In 2021, physicist Sébastien Point noted that the prevalence of electrohypersensitivity is similar to the prevalence of specific phobias as well as the gender ratio (2 electrohypersensitive or phobic women for one electrohypersensitive or phobic man), which, according to him, reinforces the hypothesis that electrohypersensitivity is a new specific phobia.

==Society and culture==
In 2010, a cell tower operator in South Africa revealed at a public meeting that the tower that nearby residents were blaming for their EHS symptoms had been turned off over six weeks before the meeting, making it a highly unlikely cause of EHS symptoms.

In February 2014, the UK Advertising Standards Authority found that claims of harm from electromagnetic radiation, made in a product advertisement, were unsubstantiated and misleading.

People have sued for damages due to harm claimed from electromagnetic radiation. In 2012, a New Mexico judge dismissed a lawsuit in which a person sued his neighbor, claiming to have been harmed by EM radiation from his neighbor's cordless telephones, dimmer switches, chargers, Wi-Fi, and other devices. The plaintiff brought the testimony of his doctor, who also believed she had EHS, and a person who represented himself as a neurotoxicologist; the judge found none of their testimony credible. In 2015, parents of a boy at a school in Southborough, Massachusetts, alleged that the school's Wi-Fi was making the boy sick.

In November 2015, a depressed teenage girl in England died by suicide. This act was attributed to EHS by her parents and taken up by tabloids and EHS advocates.

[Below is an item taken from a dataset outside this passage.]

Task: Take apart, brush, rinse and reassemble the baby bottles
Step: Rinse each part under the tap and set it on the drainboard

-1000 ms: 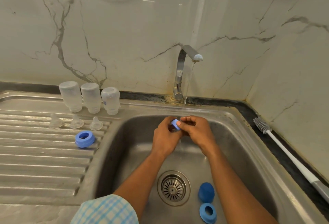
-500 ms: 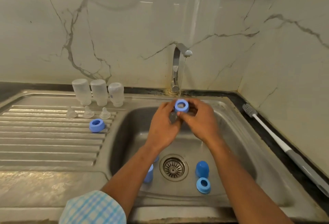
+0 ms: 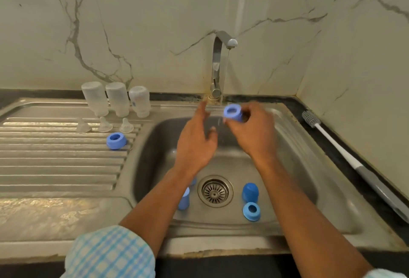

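Two marble walls corner a steel sink — right hand pinches a blue ring, left hand splayed.

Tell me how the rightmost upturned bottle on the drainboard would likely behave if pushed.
The rightmost bottle looks empty and of translucent plastic, so probably light. It stands mouth-down, tall on a narrow neck, so a sideways push would likely tip it, perhaps against the middle bottle close beside it. Being round, it may then roll on the drainboard.
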The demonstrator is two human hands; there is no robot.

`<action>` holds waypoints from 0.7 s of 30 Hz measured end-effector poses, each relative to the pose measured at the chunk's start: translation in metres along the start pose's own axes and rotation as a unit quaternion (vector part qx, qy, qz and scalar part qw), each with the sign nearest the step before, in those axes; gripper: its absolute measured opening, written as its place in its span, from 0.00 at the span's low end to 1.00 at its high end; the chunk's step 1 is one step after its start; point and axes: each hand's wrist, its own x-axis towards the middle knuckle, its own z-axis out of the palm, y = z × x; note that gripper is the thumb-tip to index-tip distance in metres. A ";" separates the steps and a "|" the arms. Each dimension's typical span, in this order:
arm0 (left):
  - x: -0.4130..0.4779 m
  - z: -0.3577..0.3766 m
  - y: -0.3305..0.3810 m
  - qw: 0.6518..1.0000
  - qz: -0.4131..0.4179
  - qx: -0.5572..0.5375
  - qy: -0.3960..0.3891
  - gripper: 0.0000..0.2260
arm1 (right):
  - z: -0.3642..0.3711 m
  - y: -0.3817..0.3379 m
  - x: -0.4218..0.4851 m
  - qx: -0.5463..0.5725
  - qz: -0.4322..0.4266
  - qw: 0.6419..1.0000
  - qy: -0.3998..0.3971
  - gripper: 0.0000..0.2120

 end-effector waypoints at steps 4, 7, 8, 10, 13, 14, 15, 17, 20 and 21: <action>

The public position of the EU's Scientific Committee on Emerging and Newly Identified Health Risks (SCENIHR) to the European Commission is that "new improved studies on the association between radio frequency fields from broadcast transmitters and childhood cancer provide evidence against such an association." But "data on the health effects of intermediate frequency fields used, for example, in metal detectors or anti-theft devices in shops, are still lacking." The SCENIHR called for research to continue.

Some people who feel they are sensitive to electromagnetic fields self-treat by trying to reduce their exposure to electromagnetic sources by disconnecting or removing electrical devices, shielding or screening their selves or their residences, and alternative medicine. In Sweden, some municipalities provide disability grants to people who claim to have EHS to have abatement work done in their homes, even though the public health authority does not recognize EHS as an actual medical condition; towns in Halland do not provide such funds and this decision was challenged and upheld in court.

The United States National Radio Quiet Zone is an area where wireless signals are restricted for scientific research purposes, and some people who believe they have EHS have relocated there to seek relief.

Gro Harlem Brundtland, former prime minister of Norway and Director general of the World Health Organization, claims to have EHS. In 2015, she said that she had been sensitive for 25 years.

The 2022 documentary Electric Malady examines the life of a Swedish man who claims to have EHS.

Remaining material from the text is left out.